Nous éteignons la lumière pour mieux nous croire au cinéma. Ma mère fait griller des marrons que nous nous passons de la main à la main, dans l’obscurité, en nous brûlant les doigts. Je me souviens que nous regardons Cinq colonnes à la une. Un titre prestigieux et énigmatique. De quelles "colonnes" et de quelle "une" peut-il bien s’agir? Je ne pose pas la question. Mais j’entends encore la musique qui accompagnait le générique, avec ses lourds coups de timbales, et la voix grave qui annonçait: "PIERRE LAZAREFF, PIERRE DESGRAUPES, PIERRE DUMAYET ET IGOR BARRÈRE VOUS PRÉSENTENT...", la répétition à trois reprises du même prénom rapprochant cette annonce du "Pierre, tu es Pierre et c’est sur cette pierre que je bâtirai mon église".
L’émission comprenait chaque fois au moins un reportage sur la guerre d’Algérie. Or, il se trouvait que cette guerre était aussi la nôtre. Je n’avais guère de souvenirs de la ville blanche où j'étais né, ni d’autre idée des Aurès où se déroulaient les combats, que celle que me permettait de me forger leur nom: un paysage austère et rugueux, dans lequel l’élément minéral l’emportait sur tout autre.
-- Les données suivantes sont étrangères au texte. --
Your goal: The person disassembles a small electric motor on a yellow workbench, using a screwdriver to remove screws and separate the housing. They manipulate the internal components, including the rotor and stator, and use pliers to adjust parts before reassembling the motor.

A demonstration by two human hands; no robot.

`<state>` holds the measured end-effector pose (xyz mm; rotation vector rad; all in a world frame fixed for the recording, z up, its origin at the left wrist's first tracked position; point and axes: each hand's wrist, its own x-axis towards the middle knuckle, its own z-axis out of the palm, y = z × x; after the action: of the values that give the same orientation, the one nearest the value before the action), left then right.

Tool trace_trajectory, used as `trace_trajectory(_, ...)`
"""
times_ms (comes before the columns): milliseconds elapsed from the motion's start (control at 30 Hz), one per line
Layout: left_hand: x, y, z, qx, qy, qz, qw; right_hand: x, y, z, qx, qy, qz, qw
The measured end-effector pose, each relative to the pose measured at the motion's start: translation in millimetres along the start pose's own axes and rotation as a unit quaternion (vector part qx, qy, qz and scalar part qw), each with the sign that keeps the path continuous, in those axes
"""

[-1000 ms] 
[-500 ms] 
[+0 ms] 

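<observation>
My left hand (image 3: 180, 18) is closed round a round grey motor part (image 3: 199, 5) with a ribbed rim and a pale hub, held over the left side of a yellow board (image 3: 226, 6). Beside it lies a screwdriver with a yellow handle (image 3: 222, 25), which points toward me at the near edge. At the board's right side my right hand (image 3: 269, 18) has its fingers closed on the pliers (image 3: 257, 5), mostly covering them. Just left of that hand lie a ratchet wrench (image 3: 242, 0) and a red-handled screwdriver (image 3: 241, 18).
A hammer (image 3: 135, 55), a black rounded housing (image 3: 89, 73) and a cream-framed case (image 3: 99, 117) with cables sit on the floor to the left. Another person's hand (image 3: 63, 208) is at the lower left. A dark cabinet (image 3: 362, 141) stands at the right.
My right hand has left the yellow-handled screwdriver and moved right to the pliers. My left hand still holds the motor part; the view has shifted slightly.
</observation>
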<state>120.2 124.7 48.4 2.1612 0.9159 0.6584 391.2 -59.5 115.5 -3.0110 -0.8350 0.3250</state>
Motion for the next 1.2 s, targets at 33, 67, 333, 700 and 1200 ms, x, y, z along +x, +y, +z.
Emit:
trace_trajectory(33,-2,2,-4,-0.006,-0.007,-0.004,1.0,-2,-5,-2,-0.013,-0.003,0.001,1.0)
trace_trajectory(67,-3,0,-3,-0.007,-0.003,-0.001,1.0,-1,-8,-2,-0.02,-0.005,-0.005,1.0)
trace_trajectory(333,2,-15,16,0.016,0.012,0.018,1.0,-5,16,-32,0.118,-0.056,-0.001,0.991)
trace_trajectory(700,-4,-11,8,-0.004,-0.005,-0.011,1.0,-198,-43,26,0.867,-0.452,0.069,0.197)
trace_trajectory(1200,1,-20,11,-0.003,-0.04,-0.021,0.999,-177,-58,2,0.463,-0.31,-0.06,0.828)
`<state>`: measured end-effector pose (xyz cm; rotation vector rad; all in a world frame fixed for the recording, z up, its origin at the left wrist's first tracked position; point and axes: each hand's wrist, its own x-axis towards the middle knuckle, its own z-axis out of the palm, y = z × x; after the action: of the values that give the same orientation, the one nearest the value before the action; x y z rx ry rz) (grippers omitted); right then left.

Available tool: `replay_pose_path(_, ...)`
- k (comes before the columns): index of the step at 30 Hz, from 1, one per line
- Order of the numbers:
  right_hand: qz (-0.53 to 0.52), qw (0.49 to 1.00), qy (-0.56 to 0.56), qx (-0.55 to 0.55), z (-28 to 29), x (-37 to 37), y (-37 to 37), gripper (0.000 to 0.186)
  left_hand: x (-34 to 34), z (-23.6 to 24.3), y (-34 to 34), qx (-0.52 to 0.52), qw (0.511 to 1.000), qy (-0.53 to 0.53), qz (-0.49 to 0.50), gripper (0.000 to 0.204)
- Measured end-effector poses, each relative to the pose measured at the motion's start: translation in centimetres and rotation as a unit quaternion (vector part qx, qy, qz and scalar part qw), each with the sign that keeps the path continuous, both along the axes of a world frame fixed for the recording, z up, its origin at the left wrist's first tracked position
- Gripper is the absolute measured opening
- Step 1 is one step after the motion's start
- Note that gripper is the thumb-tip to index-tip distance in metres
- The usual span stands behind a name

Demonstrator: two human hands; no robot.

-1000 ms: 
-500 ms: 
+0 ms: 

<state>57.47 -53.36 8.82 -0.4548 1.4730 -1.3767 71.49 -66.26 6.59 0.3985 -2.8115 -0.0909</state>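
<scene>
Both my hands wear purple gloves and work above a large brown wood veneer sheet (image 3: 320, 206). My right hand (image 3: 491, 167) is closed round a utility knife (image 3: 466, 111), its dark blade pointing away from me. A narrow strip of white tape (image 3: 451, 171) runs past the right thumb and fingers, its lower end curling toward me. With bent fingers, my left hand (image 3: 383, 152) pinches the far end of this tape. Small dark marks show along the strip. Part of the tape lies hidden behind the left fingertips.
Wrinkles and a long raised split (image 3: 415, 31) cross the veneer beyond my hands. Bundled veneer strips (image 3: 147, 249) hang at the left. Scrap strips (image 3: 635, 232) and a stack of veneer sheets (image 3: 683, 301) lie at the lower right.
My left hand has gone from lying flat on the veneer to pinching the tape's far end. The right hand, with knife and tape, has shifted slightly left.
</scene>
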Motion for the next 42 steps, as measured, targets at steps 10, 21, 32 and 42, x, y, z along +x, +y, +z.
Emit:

Plus tard je me le représenterais mieux grâce à la lecture de L’Hôte, une nouvelle d’Albert Camus recueillie dans L’exil et le royaume, où il est question d’un instituteur français en poste dans un village de montagne, qui vit seul dans son école, et auquel le hasard veut que soit confiée la garde d’un fellagha que les gendarmes ont fait prisonnier. Plus tard encore, ce serait le poème d’Arthur Rimbaud, Fêtes de la faim: "Si j’ai du goût, ce n’est guère / Que pour la terre et les pierres. / Din! dinn! dinn! dinn! je pais l’air / Le roc, les Terres, le fer..." Mais il se trouvait (et même moi, je ne pouvais pas l'ignorer) que mon oncle Pascal, le frère de mon père, était engagé dans les combats.

jeudi 28 mars 2024

Un petit chien dans l'ascenseur

C’était au tout début des années 80. Nous habitions au troisième étage d’un immeuble ancien, au 31 bis (Palais Fontana) de la rue Michel-Ange. Un matin, sorti sur notre palier, j’ai appelé l’ascenseur et, quand la cabine s’est ouverte, j’ai trouvé un petit chien tout seul qui jappait à l’intérieur. Il ne semblait pas vouloir en sortir, alors je suis entré dans la cabine avec lui, et nous sommes descendus ensemble. Quand nous sommes arrivés au rez-de-chaussée, je suis sorti de l’immeuble et le chien m’a suivi jusqu’au coin de la rue. Deux hommes marchaient alors dans notre direction, d’un pas rapide. Aussitôt qu’ils nous ont vus, ils ont paru ravis, ainsi que le chien qui jappait de plus belle, mais cette fois d’un air joyeux. Ils m’ont remercié d’avoir retrouvé leur animal. Je n’ai su quoi répondre. Fallait-il que je leur parle de l’ascenseur? L’explication aurait été trop longue et sans doute peu crédible. Je me suis abstenu. Le trio est parti de son côté, et moi du mien.